I wanted to get some opinions on whether or not I should expect the breeder to do something about it. During the whole thing, him and I were emailing and he was making suggestions and asking about Henry's condition. Then, when I told him he passed, he has never emailed me back. 
I found the breeder on here and figured he was "reputable." I am not necessarily upset with the breeder because I figured he had no idea that the hedgehog he sold us was sick. After all of the financial and emotional investment that went into this whole situation, I guess I expected some kind of condolence or something. 
Maybe I am wrong but I expected something other than an ignored email.


----------



## MochiAndMe (Jul 13, 2013)

You'd have to check his policies. Many breeders will give you another hedgehog if the hedgie dies within whatever time period their policy says, as long as the hedgehog didn't died from neglect/cruelty/hibernation/etc.
I'm so sorry for your loss.


----------



## Annie&Tibbers (Apr 16, 2013)

...it is pretty rude for them not to at least write to you consoling you on your loss, although it could be out of fear you'll then take that as an admission of fault and demand financial compensation.


----------



## abbys (Oct 13, 2012)

I'm sorry about your little one.  If you signed a contract when you got him, double check it to see if there's any guarantee about replacing a baby or getting a refund. Also keep in mind that it's possible he hasn't had email access for a few days for one reason or another. Try calling and see where that gets you.


----------



## Haley&Henry (Nov 2, 2013)

I finally emailed him asking if there was anything he could do. His "terms" link on his website wasn't working. I explained to him that I am not necessarily demanding my money back but if maybe I can have another one from the next litter. 
He doesn't always have them available and I am willing to wait and give me some time to move on past Henry's death.


----------



## ceopet (Sep 20, 2013)

I am so sorry for your loss. I hope he gets back to you


----------



## Haley&Henry (Nov 2, 2013)

He hasn't and I have a feeling he won't. I was very polite and reasonable. I guess I just wish he would have the decency to say something. I am very disappointed.


----------



## Brittany (Sep 15, 2013)

I am so sorry for your loss. I hope he replies to you. If not, it goes to show he cares more about the money than the well being of his hogs. If it were me, I would be very upset that one of my babies died and would at the very least offer condolences.


----------



## abbys (Oct 13, 2012)

That is really disappointing, I'm sorry.
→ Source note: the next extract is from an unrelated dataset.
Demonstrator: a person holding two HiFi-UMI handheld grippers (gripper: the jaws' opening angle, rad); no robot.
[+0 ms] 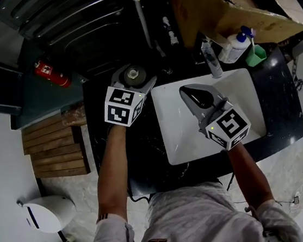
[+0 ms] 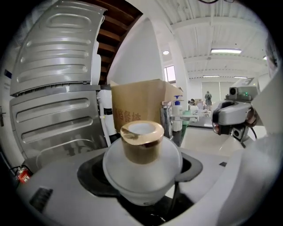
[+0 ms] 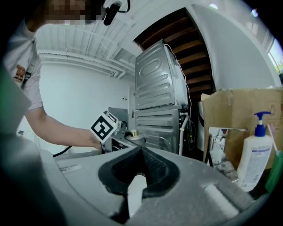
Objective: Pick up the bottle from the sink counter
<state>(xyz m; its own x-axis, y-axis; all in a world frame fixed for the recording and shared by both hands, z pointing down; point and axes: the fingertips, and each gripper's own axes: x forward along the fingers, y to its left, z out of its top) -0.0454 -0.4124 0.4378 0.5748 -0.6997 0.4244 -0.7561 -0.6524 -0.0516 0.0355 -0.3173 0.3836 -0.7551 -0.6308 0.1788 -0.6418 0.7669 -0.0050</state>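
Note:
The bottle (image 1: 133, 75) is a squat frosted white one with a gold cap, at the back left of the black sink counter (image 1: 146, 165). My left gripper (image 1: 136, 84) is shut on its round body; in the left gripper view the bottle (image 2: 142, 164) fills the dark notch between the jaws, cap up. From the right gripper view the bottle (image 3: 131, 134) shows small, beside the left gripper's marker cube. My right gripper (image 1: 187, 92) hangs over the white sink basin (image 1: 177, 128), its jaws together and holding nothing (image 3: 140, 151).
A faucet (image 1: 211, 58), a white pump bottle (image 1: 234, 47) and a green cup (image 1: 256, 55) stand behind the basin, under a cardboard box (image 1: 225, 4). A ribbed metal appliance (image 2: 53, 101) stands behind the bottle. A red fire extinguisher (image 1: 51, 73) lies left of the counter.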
Personally, I think you should keep trying just because of the huge financial and emotional investments you made in Henry, especially if there was any guarantee of replacement or refund, and it's not right of him to ignore you. I really hope everything works out.


----------



## Haley&Henry (Nov 2, 2013)

UPDATE: The breeder emailed me back and apologized because he had been away from his computer for a few days. He has offered me another one!


----------